[identity profile] blue-russian.livejournal.com posting in [community profile] poptimists
I've been trying to figure out why I have suddenly taken such a strong dislike to Miley Cyrus aka Hannah Montana. After all, it wouldn't be very poptimist of me to dislike her just because she's a manufactured pop princess, right? I should judge her on the basis of her songs/performances.
Yeah, she's a precocious 15-year-old, but I can't blame her for that - let her have her fun. And I may cringe a bit at the nepotism inherent in the daughter of a country-pop crossover star "proving" to the best of a thousand little girls eager for a starring role in a Disney project, but I don't really care about her so much to let that bother me.

To be honest, I think it's actually Disney that unnverves me. (Here, to be honest, I must note that I have never watched Hannan Montana on small or large screen, so I am mostly speaking on the basis on what filters through pop culture media. On one hand it's ignorance, on the other hand there are some things it's impossible to remain ignorant of.) There are lots of "machines" out there that generate stars. Not so many that create them across the whole media spectrum - usually it's the ambitious star theirself who parlays their album sales into a movie role (Madonna) or their movie roles into music careers (JLo). More power to them, I guess, if they've got the combination of talent and marketing moxy to pull it off. Something about Disney seems sinister, though: their own network, their own movies, their own record company, their own radio station.

Sure, it's all about money - Miley's aspirations to be famous are convenient to be exploited - so targeting a specific family-friendly, tween-teen audience makes sense. Maybe I've spent too long immersed in US politics, and so a market strategy aimed at keeping the conservative/religious right happy through wholesomeness while not alienating the left through keeping overt religion out of things just seems like a fifth column move to me. There's a kind of denial of reality in the Disney universe, as if we still don't know what will become of Michael J. or Britney S. when they grow up, not to speak of Kurt C. or the millions of people stuck in dead-end office jobs. So really, folks, of everything out there, was she really among the ten best things you heard this year? No better voices? No more interesting sounds? Can this fifteen-year-old really tell you things about life you didn't know? How can that be?

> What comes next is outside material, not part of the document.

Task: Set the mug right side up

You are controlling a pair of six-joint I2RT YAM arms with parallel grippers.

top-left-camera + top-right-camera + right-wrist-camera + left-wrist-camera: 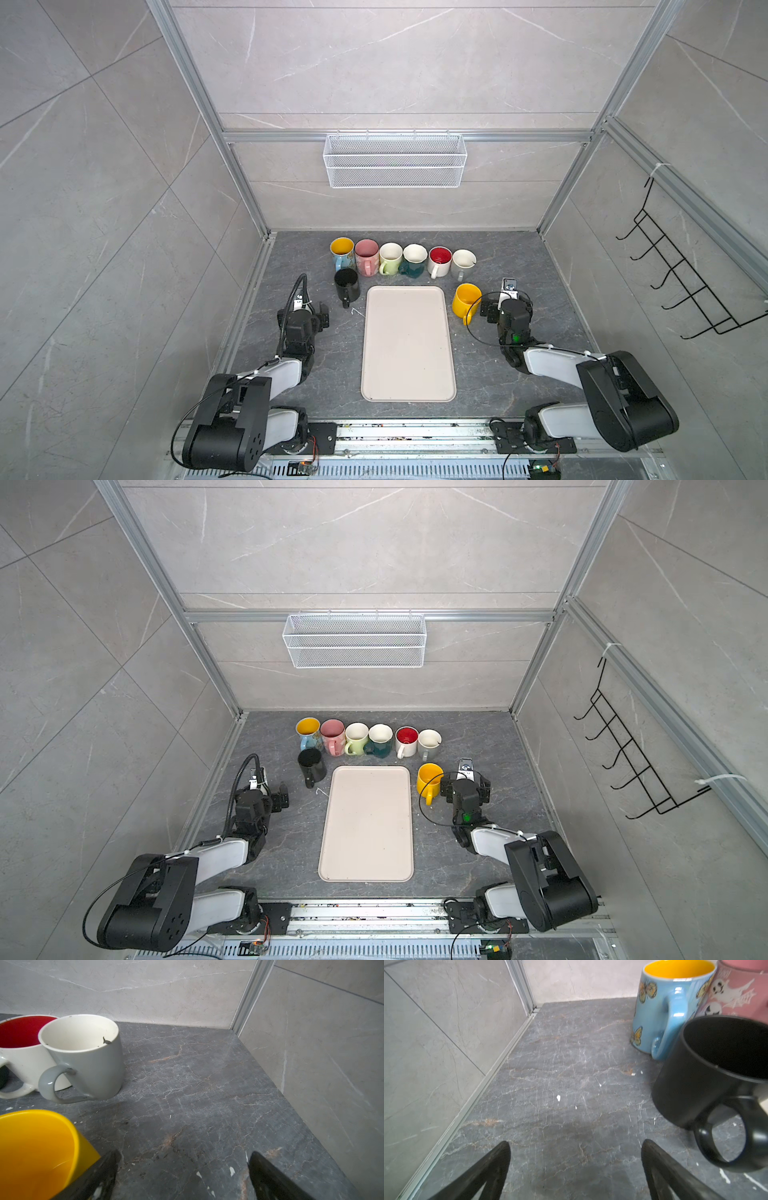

By general convention - and the spirit of poptimists, I think - we try to post questions and generate discussion. So my intention here is not to attack those that like Miley/Hannah - each of us appreciates different things, or sometimes the same things for different reasons. And for the same reason, I guess I'm not asking why you might like Miley. Maybe what I'm asking is to what extent... let's call them "political" considerations figure into your enjoyment of music. A lot of times we sniff at artistic pretensions by singers because we don't see any art in what they're doing, or because we're jaded from seeing art/authenticity rolled out as a marketing ploy. But sometimes these things are important, no?

Date: 2008-01-18 05:08 pm (UTC)
From: [identity profile] skyecaptain.livejournal.com
As one of the biggest supporters of Disney-originating music 'round here, I should say that I devote a LOT of my time into figuring out how Death Star Disney (the transnational conglom bit) works, too, since one of my arguments is that, as pernicious and awful as Disney is as a company (sweat shop labor, intellectual property insanity, etc.) there is a divide between what they ARE and what they DO. In fact, this divide has actually been closing up a bit the more heavy-handed they've gotten about keeping their music in-house (compare, e.g., to the bonkers nature of early Radio Disney, which was an improvised novelty/pop channel that helped break Toy-Box and A*Teens and Steps and etc. in the States in some fashion) .

I've written a lot about how all this stuff happened -- the best summary I've done was leading up to HSM (before the solo stars and at the beginning of Hannah Montana) here (http://cureforbedbugs.blogspot.com/2006/04/first-ever-lovemarks-photo-shoot-in.html). And I recently wrote a bit about the seemingly grassroots support of "See You Again" on the US (and now Canadian) charts without a marketing push from Disney here (http://www.cave17.com/?p=29). The key point is that "See You Again" has (at least, to the best of my understanding) removed Disney from the equation, so that we can try to watch this network of kids/teens make musical choices without the looming impact of the Disney marketing machine. (The machine itself is remarkably transparent, but that doesn't make it any less evil, I suppose. Though my issues aren't with its pandering to conservative values -- I argue in my first piece that it's actually moved AWAY from "innocence," though HM and HSM are good examples of a potential "swing back" -- but with how it throws around its institutional weight in the realm of IP, distribution, etc.

Date: 2008-01-18 05:09 pm (UTC)
From: [identity profile] skyecaptain.livejournal.com
Not between what they ARE and DO, rather, what they ARE/DO and "the music that results from the universe," either through production or promotion.